Releases: mars-project/mars

v0.4.0a1

19 Jan 16:11
Compare
Choose a tag to compare
v0.4.0a1 Pre-release
Pre-release

This is the release notes of v0.4.0a1. See here for the complete list of solved issues and merged PRs.

Announcements

Due to the end-of-life (EOL) of Python 2 in January 1, 2020, from v0.4.0a1 on, v0.4.x series will no longer support Python 2, for Python 2.7 users, please use 0.3.x series.
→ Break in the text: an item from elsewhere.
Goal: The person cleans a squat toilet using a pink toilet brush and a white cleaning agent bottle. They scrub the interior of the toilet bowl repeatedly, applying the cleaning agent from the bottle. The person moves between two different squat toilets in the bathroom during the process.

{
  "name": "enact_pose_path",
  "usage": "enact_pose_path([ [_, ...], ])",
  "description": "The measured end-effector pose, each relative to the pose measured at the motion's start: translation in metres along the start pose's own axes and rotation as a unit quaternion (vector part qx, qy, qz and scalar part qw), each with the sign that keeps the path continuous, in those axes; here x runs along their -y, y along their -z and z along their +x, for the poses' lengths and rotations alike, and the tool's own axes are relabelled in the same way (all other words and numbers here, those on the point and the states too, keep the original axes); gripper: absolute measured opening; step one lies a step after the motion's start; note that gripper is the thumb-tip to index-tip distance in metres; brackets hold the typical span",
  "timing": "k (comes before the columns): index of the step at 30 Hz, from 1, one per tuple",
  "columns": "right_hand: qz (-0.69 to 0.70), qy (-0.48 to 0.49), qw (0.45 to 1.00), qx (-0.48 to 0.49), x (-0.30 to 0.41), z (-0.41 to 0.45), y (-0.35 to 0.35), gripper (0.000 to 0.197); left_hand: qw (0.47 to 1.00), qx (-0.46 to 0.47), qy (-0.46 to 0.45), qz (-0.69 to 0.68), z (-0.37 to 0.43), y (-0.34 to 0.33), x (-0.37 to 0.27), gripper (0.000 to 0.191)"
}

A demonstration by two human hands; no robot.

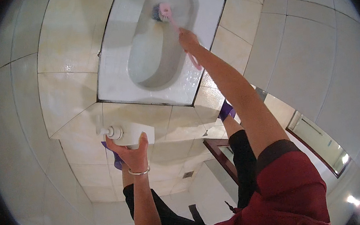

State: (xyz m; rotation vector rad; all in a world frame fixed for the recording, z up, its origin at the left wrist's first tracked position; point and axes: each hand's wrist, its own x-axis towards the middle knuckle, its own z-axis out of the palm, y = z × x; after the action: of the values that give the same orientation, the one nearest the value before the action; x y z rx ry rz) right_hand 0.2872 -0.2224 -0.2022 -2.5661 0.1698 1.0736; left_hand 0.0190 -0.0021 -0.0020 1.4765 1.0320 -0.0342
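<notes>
My right hand (189,41) grips the handle of a pink toilet brush (173,23), whose looped end sticks out below my fist. The dark bristles of its head rest inside the basin of a white ceramic squat toilet (116,82), near the far end. In my left hand (135,155) is a white pump bottle (136,132), tilted on its side with the pump pointing left. I hold it over the tiles in front of the toilet's near edge. Some of the bottle's underside is hidden by my fingers.
Cream floor tiles (69,90) surround the toilet, with a raised step edge below my left hand. Tiled walls (302,47) close in on both sides. A floor drain (188,174) lies behind, near a brown door frame (219,157). My feet wear purple slippers (227,110).
</notes>
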Motion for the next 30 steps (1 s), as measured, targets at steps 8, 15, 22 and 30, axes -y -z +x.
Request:
enact_pose_path([
  [8, 0.293, -0.085, 0.950, 0.060, 0.026, 0.003, 0.015, 0.029, 0.998, 0.018, -0.041, 0.049, 0.001, -0.003, 0.010, 0.089],
  [15, 0.258, -0.075, 0.961, 0.062, 0.054, -0.046, 0.009, 0.035, 0.998, 0.020, -0.041, 0.044, -0.003, -0.007, 0.005, 0.087],
  [22, 0.126, 0.019, 0.987, 0.094, 0.025, -0.190, -0.070, 0.044, 0.999, 0.006, -0.025, 0.047, 0.001, -0.004, 0.007, 0.090],
  [30, -0.140, 0.106, 0.983, -0.060, -0.092, -0.185, 0.014, 0.043, 0.999, 0.004, -0.034, 0.009, 0.003, -0.004, 0.002, 0.085],
])
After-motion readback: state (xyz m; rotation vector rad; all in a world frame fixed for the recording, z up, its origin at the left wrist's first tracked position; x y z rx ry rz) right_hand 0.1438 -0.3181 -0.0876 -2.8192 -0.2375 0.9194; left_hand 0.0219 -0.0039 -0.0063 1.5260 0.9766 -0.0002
Changes that break compatibility

  • Operand now supports stages(#934), reduction operands as well as those operands whose tiled chunks contain map or reduce phases cannot be serialized between this and former versions.

New Features

  • Tensor
    • Implements mt.histogram and mt.histogram_bin_edges (#876)
    • Add mt.partition support (#889)
    • Implements mt.{percentile, quantile, median} (#898)
    • Support Einstein summation convention (#888)
    • Add mt.fill_diagonal support (#918)
    • Support mars.tensor.spatial.distance.{pdist, cdist, squareform} (#894)
  • DataFrame
    • Support creating DataFrame from dict whose values are tensors (#903)
    • Support DataFrame and Series count (#900)
    • Implement mean operator for DataFrame and Series (#907)
    • Implements DataFrame.quantile and Series.quantile (#911)
    • Add comparison functions for DataFrame (#921)
    • Support df.reset_index and series.reset_index (#915)
  • Learn
    • Add pairwise distances support for learn (#926)
    • Implement MarsDataset to integrate with PyTorch (#937)
  • Others
    • Add function objects implementation for tokenizer (#893)

Enhancements

  • Use default args for super() (#878)
  • Skip preparing specified chunks when preparing for execution (#891)
  • Accelerate LU when input has one chunk (#905)
  • Add support for AnyReference in serialization (#874)
  • Merge operands representing multiple stages of one single operand (#934)

Tests

  • Add TestExecutor that serde graph every time when executing to ensure all operands work well with serialize (#880)
  • Fix possible failure of testIterativeTilingWithoutEtcd for Python 3.5 in CI (#896)
  • Switch coverage service to codecov (#909)
  • Remove *_pb2.py to reduce chances of code conflict (#913)
  • Fix failures in Windows tests (#938)

Others

  • Drop support for Python 2 (#872)
  • Further remove py27-related imports (#875)

v0.3.0

17 Jan 17:15
Compare
Choose a tag to compare

This is the release notes of v0.3.0. See here for the complete list of solved issues and merged PRs.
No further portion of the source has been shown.